Горько нам, что не появится он среди нас – скромный, красивый, мужественный, мудрый, тихий и чистый. Но эту скорбь умеряет и украшает восторг перед его творениями, его великое художественное богатство. И что бы ни прибавил Довженко к ранее созданному – никто, и даже он сам, уже не сдвинул бы его с того места в истории советского и мирового киноискусства, которое принадлежит ему по праву.

Пройдут годы и годы, а яблоки по-прежнему будут падать с беззвучным стуком на землю в «Земле», и, торопливо тарахтя в немой картине, будет появляться на соло первый советский трактор, и вороная туча будет заходить на ясное небо, и проливаться будут дожди; и нас не станет, а картины его, статьи его, страсть и мысль его, всегда мудрая, философски значительная, его поэтическая сила будут по-прежнему жить. Путь его богат и прекрасен. Прекрасно даже не завершенное им, ибо мы знаем мастера и по намеку угадываем, какие готовил он нам откровения.

После смерти его я пересмотрел все ленты Довженко, иные помногу раз. Прочел все его сценарии, не осуществленные в кино, и хотел бы немного сказать о некоторых чертах его стиля, его поэзии.

Прежде всего – Довженко поразительно лаконичен. Я говорю это несмотря на то, что «Щорс» – очень длинная лента. Объясняется это тем, что в каждую его картину входит содержание многих картин. Темы его широки. Размаха требовала концепция, но выражалась она поэтически кратко. Довженко призывал к лаконизму Пушкина и Маяковского. Попробуем понять, чем родственно было ему их лаконическое и ёмкое слово.

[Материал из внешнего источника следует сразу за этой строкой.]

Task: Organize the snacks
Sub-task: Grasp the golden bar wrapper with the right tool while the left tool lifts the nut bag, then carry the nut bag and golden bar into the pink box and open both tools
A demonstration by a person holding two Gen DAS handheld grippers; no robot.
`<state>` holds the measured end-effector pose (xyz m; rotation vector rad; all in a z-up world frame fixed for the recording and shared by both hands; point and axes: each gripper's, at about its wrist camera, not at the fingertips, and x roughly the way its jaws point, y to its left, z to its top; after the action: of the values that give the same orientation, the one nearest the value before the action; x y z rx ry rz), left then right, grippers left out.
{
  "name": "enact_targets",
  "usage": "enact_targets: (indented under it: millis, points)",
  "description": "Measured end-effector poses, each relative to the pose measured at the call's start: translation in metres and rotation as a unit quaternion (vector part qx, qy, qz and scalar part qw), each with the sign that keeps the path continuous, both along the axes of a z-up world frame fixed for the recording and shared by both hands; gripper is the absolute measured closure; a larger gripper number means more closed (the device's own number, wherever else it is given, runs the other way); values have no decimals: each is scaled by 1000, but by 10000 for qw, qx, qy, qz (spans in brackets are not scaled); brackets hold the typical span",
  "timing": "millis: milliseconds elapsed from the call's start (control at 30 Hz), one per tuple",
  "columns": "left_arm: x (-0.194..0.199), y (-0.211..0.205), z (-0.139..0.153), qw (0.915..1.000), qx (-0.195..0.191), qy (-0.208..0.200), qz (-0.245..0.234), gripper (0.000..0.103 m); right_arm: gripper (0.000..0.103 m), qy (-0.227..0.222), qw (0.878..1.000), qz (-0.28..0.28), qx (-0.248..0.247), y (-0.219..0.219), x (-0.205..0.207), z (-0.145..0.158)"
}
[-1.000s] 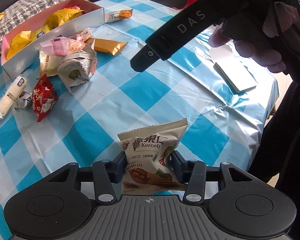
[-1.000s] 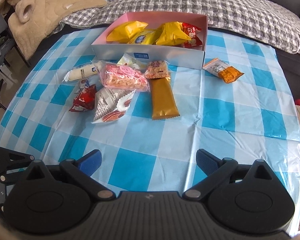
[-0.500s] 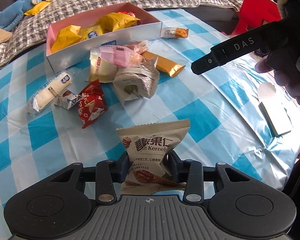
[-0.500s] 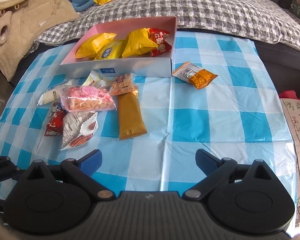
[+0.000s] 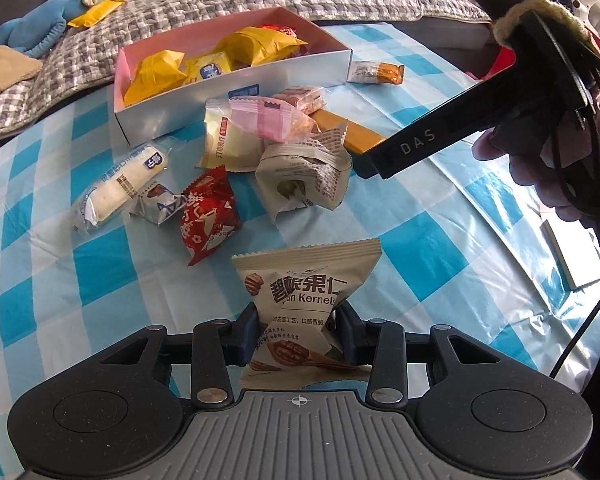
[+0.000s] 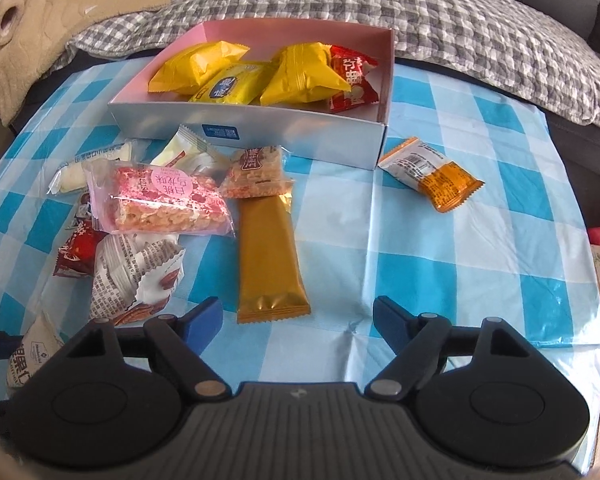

Вспомним первые кадры «Земли». Идет волна по пшенице. Сколько раз за время, отделяющее нас от года создания картины, показывали нам пшеницу, снятую с разных точек. Между тем образ этот у Довженко не потускнел, не потерял новизны. Это потому, что кадр снят не для правдоподобия и не для красоты только. Это – метафора. Это – «море пшеницы».

Сколько ни будут повторять заключительные кадры «Земли» – стекают капли дождя с плодов,– не коснется это Довженко, не погасит его открытия. Потому что у него это не натюрморт, а метафора: это – «потоки слез», это – слезы, смывающие остатки скорби и печали с людей. Дождь здесь не просто дождь – он снят для поэтического и философского осмысления картины.

Если каждое произведение следует рассматривать в целом, а не по отдельным частям, то уж ленты Довженко в особенности. По для этого надо проследить его образную систему, особенности его простого и богатого языка (я говорю не о словесном искусстве, о нем-особо!). Надо усмотреть взаимосвязь,– потому что взятый в отдельности эпизод не просто теряет значение: он начинает означать другое.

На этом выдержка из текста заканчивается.